:: Instructions for the task ::
Lines that contain the string "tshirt" are the ones to list; copy all of them from the records.

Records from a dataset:
·····

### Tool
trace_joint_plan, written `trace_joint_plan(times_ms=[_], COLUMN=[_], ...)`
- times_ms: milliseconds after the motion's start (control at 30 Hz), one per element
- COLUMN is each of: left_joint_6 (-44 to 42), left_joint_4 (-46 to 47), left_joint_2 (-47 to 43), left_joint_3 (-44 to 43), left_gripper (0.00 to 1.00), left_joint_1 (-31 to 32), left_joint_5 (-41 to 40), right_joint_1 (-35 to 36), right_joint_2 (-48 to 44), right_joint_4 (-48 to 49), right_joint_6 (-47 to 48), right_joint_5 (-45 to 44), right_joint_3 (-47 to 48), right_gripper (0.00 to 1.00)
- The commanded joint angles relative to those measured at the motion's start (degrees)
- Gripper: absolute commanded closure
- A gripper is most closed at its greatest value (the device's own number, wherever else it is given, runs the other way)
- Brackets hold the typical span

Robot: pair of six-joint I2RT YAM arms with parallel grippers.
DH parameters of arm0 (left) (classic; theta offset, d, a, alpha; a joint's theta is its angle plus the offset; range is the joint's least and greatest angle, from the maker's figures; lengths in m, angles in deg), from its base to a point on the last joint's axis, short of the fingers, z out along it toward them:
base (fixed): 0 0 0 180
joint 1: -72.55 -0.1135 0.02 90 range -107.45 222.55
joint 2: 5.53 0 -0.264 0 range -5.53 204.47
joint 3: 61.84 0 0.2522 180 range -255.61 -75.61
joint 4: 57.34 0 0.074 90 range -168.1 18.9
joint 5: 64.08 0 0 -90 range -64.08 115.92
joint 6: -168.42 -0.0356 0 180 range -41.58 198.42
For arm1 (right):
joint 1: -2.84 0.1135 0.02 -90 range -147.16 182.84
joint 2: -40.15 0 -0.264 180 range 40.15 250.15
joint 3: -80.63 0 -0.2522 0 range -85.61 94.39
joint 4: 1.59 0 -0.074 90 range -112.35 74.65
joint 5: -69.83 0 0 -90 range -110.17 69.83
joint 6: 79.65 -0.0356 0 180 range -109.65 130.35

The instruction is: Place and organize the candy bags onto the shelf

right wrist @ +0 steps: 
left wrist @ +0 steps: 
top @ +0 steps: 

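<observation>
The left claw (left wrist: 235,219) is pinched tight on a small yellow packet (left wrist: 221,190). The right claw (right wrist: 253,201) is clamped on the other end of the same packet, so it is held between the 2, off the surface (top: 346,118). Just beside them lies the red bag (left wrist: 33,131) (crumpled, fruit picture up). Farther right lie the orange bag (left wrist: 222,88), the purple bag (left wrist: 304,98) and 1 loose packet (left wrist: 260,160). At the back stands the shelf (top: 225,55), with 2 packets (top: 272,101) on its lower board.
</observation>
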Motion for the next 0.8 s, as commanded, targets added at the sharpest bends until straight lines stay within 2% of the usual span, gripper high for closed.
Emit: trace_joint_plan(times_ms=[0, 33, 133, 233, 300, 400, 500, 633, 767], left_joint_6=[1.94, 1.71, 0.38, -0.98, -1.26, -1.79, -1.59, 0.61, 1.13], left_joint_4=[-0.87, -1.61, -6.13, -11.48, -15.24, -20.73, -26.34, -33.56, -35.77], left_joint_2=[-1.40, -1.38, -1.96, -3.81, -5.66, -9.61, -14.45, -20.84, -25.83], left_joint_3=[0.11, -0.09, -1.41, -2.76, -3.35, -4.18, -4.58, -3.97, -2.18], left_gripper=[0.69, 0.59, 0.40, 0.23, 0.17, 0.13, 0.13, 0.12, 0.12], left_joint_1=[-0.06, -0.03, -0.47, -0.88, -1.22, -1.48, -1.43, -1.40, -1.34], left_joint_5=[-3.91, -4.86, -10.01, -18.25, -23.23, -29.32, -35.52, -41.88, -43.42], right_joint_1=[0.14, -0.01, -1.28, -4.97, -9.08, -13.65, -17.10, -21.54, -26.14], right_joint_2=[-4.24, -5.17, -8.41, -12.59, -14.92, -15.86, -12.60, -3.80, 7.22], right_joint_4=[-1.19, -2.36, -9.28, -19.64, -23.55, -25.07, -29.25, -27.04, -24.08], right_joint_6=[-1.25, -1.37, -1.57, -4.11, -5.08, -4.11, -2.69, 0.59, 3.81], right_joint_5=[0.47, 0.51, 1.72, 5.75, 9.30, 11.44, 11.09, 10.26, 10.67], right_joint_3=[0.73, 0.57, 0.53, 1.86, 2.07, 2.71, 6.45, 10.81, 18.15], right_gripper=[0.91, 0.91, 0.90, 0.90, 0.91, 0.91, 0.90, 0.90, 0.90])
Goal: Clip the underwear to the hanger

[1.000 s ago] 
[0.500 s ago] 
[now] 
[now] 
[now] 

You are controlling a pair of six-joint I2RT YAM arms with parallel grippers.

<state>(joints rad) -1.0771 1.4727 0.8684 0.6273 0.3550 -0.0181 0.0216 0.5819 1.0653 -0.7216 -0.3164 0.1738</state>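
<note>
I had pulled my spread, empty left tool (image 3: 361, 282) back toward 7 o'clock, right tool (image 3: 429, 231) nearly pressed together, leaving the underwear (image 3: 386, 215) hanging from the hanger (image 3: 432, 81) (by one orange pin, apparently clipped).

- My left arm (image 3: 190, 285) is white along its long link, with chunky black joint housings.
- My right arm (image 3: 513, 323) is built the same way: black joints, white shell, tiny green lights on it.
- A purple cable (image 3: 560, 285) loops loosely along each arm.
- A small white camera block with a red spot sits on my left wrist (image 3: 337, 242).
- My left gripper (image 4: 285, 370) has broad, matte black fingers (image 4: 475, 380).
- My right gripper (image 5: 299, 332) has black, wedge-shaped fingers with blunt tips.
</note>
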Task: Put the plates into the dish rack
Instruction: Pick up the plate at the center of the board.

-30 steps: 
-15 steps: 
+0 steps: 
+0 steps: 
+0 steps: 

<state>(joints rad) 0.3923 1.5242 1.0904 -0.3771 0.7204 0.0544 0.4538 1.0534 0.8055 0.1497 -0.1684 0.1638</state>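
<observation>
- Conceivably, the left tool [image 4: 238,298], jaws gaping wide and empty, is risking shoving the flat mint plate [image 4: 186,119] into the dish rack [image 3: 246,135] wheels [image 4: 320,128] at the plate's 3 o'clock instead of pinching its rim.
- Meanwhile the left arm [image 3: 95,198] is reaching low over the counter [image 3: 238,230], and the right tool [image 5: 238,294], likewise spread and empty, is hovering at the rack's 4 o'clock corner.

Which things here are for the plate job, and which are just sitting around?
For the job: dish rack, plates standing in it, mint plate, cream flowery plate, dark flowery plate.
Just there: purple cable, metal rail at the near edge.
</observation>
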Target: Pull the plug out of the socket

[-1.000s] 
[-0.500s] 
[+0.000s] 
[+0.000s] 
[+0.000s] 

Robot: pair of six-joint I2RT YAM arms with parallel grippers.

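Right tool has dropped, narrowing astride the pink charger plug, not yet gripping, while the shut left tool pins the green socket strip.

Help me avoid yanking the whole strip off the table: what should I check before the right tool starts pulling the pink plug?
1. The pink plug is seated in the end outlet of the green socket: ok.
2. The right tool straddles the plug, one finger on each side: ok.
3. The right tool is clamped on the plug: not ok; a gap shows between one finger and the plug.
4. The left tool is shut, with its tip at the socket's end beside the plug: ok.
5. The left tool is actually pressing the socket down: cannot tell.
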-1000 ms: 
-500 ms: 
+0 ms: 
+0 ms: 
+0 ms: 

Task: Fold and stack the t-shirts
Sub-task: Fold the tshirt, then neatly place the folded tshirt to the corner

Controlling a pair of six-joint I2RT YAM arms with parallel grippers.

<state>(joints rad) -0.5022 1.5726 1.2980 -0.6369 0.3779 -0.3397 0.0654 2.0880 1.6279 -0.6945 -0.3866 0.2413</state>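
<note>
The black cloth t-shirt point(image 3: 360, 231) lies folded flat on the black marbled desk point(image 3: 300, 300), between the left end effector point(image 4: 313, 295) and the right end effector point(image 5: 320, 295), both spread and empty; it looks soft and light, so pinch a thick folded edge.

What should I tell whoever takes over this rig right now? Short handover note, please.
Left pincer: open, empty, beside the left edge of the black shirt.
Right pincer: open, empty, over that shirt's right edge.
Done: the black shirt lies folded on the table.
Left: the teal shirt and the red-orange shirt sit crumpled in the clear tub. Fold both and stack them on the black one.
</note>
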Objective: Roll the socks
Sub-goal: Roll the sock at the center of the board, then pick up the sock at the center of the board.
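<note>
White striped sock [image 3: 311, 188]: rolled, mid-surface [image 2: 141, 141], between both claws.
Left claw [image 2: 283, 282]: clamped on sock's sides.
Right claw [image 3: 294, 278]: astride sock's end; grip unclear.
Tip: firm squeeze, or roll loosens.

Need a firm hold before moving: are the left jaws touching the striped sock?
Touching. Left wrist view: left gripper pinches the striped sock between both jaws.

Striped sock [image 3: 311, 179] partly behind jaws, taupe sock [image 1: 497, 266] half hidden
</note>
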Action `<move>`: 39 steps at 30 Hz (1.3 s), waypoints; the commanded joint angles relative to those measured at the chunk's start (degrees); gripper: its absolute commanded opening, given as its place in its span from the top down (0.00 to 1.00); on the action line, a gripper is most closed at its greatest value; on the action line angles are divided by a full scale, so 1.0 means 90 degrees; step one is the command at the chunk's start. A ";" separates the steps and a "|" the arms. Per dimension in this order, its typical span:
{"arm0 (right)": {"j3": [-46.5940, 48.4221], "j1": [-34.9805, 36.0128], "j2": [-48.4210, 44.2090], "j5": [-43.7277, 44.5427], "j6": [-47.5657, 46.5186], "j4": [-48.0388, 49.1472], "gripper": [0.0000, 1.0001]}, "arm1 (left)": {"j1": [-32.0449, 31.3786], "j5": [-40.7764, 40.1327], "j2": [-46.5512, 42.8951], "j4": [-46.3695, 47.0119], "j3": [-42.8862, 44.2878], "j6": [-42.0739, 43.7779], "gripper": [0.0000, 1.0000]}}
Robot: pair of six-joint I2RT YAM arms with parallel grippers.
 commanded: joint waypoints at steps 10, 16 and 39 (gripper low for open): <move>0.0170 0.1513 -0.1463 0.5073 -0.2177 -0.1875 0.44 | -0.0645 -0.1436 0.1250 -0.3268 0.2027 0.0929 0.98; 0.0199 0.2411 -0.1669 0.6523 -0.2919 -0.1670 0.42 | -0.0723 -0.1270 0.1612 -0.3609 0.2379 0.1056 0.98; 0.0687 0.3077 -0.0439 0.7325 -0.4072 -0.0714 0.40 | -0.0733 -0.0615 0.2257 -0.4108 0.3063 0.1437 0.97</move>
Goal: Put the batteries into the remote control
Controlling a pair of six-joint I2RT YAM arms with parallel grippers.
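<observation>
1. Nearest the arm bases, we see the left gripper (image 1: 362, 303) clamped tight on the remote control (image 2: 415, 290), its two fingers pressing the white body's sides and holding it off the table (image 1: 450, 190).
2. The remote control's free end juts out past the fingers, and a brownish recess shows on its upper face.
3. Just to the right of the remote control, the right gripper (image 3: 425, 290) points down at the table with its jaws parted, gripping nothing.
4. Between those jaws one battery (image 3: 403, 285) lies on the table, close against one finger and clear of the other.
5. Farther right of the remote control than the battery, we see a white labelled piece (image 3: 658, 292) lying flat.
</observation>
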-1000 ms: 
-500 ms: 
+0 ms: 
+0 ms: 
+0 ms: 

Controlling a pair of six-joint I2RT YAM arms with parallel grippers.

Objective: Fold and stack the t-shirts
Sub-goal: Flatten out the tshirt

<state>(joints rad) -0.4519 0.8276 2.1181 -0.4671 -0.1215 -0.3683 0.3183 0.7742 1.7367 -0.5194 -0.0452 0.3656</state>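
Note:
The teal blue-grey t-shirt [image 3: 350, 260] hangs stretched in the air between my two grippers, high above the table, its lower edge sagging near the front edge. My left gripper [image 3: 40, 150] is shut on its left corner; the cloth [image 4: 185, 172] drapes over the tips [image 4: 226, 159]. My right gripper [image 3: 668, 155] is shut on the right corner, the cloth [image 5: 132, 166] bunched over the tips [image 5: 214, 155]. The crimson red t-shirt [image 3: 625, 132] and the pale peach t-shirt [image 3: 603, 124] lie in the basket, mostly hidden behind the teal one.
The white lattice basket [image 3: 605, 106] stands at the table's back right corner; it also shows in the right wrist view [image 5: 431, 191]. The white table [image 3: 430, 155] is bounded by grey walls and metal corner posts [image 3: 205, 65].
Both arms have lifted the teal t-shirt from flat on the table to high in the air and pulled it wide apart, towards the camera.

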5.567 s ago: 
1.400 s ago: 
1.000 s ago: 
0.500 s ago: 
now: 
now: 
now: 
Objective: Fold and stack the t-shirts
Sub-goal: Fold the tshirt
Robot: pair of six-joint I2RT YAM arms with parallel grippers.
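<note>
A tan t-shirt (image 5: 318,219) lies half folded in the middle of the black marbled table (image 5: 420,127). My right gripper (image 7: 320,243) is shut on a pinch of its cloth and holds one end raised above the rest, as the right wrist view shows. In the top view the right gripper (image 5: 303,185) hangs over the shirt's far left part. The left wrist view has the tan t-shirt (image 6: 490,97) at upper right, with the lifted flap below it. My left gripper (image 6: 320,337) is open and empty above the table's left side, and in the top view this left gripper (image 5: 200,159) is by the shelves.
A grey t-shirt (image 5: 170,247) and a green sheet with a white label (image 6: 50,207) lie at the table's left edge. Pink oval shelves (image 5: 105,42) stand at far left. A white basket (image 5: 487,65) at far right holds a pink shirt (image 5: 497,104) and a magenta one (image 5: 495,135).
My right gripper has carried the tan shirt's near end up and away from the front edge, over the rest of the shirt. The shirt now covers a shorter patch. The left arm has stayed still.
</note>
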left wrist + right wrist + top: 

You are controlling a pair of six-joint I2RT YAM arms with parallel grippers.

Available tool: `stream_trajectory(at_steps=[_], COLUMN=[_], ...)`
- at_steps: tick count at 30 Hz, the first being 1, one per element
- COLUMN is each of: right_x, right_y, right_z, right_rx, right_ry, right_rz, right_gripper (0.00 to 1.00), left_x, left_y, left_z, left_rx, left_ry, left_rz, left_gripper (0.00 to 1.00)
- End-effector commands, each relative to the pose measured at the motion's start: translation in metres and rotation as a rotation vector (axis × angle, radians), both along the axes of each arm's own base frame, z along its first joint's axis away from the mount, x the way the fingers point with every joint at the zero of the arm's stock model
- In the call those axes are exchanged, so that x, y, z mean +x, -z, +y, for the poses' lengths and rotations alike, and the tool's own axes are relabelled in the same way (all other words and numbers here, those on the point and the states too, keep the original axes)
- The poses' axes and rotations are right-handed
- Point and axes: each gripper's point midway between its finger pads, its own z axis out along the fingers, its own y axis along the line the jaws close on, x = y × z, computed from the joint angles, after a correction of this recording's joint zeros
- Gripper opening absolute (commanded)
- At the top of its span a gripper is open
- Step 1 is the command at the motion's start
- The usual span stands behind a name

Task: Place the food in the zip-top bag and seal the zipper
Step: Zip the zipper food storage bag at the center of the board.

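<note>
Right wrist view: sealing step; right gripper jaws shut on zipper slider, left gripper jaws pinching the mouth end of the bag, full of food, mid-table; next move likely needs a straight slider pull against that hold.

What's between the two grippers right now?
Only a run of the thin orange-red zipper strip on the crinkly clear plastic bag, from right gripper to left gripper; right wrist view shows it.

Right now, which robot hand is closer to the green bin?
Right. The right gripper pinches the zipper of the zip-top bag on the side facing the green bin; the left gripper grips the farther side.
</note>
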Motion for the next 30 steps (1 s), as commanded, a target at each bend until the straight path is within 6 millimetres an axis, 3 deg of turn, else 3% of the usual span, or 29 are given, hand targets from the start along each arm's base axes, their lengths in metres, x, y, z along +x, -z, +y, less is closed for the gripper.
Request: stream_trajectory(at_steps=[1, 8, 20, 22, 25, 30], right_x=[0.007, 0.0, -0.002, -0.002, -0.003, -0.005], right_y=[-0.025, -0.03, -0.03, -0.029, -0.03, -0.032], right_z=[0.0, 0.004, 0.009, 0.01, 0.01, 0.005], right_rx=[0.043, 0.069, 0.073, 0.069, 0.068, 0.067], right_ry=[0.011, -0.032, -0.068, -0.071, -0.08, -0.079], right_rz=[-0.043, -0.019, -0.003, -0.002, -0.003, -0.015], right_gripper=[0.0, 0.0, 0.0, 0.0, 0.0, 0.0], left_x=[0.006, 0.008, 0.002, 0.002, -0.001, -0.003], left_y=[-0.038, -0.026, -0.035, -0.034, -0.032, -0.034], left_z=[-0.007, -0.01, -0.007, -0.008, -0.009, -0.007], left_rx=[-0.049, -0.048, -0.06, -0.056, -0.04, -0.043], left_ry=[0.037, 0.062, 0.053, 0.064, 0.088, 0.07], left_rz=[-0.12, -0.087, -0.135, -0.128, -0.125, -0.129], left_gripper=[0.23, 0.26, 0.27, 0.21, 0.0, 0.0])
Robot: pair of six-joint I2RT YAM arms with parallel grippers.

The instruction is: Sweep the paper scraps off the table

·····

:: Task response ::
Sub-task: Fold the tshirt, then neatly place the folded tshirt to the corner
Sub-goal: Flatten out the tshirt
Sub-goal: Fold the tshirt

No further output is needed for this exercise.